HOW TO COMPLETE THIS TASK: Search the listing below for "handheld". Copy each matching line.

DATA EXCERPT below:

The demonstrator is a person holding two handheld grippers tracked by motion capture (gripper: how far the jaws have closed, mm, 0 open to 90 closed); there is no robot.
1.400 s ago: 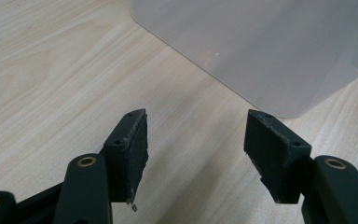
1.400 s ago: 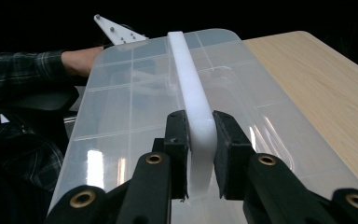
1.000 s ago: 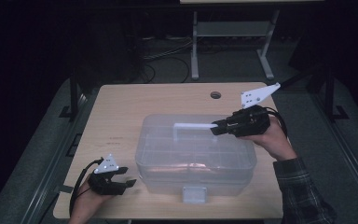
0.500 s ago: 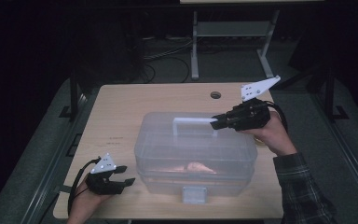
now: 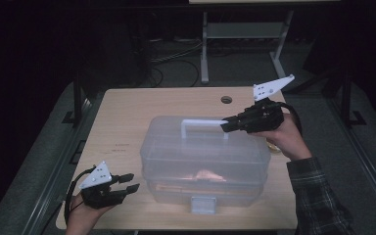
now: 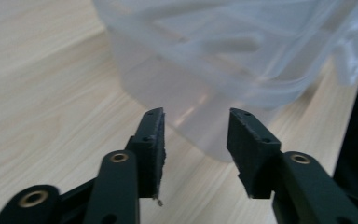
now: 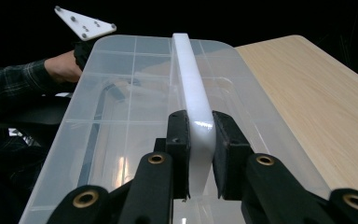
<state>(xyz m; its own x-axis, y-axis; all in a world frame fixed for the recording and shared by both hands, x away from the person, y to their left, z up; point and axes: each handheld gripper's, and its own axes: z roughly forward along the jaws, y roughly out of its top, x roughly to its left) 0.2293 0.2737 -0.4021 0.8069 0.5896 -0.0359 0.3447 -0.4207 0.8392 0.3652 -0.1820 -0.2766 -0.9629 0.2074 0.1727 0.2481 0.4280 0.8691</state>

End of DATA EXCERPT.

FINAL ANSWER:
The demonstrator is a person holding two handheld grippers tracked by motion capture (gripper: how far the jaws have closed, mm, 0 open to 90 closed); there is no robot.
<state>(xyz m; its own x-axis, y-axis; all in a world frame fixed for the recording and shared by both hands, x away from the person, y to their left, z up; point and axes: each handheld gripper's, and its own axes: z roughly forward along the jaws, y roughly out of its top, x roughly to its left) 0.2293 0.2737 -0.4021 0.8069 0.5896 -0.0359 0.3447 -0.4207 0.8392 0.3652 -0.1820 -0.2766 -0.9629 0.2074 0.1727 0.2481 0.4280 0.8691</state>

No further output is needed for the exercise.